In other words, you have a 1 in 23 chances to win.
------------------------------


## Less Winning Numbers Function

In most 6/49 lotteries, there are smaller prizes if a player's ticket match 2, 3, 4 or 5 of 6 numbers drawn. This means that in the 1st version of the app, we should find the probabilities of having 2, 3, 4, or 5 winning numbers. 

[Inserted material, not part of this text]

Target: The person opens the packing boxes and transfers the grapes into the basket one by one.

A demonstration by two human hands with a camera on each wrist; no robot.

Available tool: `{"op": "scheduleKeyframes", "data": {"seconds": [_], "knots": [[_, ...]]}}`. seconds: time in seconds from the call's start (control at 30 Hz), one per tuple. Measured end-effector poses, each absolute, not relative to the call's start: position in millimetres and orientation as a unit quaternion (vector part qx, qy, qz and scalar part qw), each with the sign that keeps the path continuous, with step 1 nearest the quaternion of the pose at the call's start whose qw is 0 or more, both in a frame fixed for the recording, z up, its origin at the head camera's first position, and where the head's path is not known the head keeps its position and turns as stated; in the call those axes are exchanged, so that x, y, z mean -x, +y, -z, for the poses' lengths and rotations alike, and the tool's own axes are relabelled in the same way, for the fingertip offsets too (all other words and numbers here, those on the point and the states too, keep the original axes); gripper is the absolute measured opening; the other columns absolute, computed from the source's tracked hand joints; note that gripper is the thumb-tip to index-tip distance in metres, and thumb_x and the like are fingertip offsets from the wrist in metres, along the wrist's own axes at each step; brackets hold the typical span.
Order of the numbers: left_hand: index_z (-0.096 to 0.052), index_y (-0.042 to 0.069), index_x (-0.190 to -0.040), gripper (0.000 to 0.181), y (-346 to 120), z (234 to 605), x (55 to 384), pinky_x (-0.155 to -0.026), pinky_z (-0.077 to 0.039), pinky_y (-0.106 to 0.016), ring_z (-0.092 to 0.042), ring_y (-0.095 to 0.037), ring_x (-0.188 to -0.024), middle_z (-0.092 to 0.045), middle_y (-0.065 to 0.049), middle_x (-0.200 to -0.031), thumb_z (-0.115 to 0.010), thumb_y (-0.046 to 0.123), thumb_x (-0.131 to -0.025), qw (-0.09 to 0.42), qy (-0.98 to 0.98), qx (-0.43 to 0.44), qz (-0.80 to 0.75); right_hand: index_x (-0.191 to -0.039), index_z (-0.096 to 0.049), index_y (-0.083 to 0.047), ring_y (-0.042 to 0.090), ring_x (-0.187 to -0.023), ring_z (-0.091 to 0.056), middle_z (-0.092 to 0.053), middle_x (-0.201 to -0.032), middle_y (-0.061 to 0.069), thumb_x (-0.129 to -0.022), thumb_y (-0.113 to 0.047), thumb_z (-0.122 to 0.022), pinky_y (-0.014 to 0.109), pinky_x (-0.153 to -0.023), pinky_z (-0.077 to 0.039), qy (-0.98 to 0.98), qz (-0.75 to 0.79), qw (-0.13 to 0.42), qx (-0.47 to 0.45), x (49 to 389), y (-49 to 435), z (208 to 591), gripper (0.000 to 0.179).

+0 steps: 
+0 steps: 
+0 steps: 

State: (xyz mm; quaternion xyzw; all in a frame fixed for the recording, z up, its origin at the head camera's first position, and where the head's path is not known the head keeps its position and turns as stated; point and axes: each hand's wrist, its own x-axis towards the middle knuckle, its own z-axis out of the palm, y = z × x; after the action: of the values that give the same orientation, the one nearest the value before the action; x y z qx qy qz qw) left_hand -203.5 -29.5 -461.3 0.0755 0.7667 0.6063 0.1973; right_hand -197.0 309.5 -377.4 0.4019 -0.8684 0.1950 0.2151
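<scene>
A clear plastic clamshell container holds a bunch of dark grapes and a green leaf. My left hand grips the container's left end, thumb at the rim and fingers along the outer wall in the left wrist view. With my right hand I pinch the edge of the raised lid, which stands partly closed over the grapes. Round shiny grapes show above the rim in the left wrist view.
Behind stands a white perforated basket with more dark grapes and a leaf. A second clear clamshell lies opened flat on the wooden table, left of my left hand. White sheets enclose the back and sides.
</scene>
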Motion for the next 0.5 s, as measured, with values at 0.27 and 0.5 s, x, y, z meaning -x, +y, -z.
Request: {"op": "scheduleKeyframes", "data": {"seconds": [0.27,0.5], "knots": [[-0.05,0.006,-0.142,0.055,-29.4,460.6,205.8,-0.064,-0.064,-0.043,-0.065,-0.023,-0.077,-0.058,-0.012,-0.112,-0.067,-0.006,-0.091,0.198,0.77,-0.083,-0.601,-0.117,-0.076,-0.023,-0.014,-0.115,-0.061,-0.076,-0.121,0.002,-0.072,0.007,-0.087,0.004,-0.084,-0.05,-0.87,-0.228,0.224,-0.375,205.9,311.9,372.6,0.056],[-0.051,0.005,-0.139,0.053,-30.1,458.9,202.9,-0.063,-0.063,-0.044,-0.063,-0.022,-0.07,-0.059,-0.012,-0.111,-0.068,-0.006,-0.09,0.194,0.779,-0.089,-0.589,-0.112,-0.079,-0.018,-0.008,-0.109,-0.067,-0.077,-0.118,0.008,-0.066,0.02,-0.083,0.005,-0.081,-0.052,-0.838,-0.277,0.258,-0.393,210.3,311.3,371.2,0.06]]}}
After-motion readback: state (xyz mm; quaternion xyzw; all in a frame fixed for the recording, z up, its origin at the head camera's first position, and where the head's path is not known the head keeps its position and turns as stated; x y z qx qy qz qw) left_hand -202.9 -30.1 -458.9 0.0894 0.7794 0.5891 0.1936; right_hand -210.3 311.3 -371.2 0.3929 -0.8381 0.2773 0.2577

It should be taken into consideration that specific combination on the ticket is irrelevant and we only need the integer between 2 and 5 representing number of winning numbers expected. 

In [44]:
def prob_less_winning_num(n_winning_num):
    n_combinations_ticket = combinations(6, n_winning_num)
    n_combinations_remaining = combinations(43, 6 - n_winning_num)
    successful_outcomes = n_combinations_ticket * n_combinations_remaining
    n_combinations_total = combinations(49,6)
    probability = successful_outcomes/n_combinations_total
    probability_percentage = probability * 100
    combinations_simplified = round(n_combinations_total/successful_outcomes)
    
    print('''Your chances of having {} winning numbers with this ticket are {:.6f}%.
In other words, you have a 1 in {:,} chances to win.'''.format(n_winning_num, probability_percentage, int(combinations_simplified)))

In [45]:
for test in [2, 3, 4, 5]:
    prob_less_winning_num(test)
    print('-'*30)

Your chances of having 2 winning numbers with this ticket are 13.237803%.
In other words, you have a 1 in 8 chances to win.
------------------------------
Your chances of having 3 winning numbers with this ticket are 1.765040%.
In other words, you have a 1 in 57 chances to win.
------------------------------
Your chances of having 4 winning numbers with this ticket are 0.096862%.
In other words, you have a 1 in 1,032 chances to win.
------------------------------
Your chances of having 5 winning numbers with this ticket are 0.001845%.
In other words, you have a 1 in 54,201 chances to win.
------------------------------


## CONCLUSION

We have coded 4 main functions:
- one_ticket_prob(): calculates the probability of winning the big prize with a single ticket.
- check_historical_occurrence(): checks whether a certain combination has occurred in the Canada lottery data set.
- multi_ticket_probability(): calculates the probability of any number of tickets between 1 and 13,983,816.
- prob_less_winning_num(): calculates the probability of having 2,3,4, or 5 winning numbers.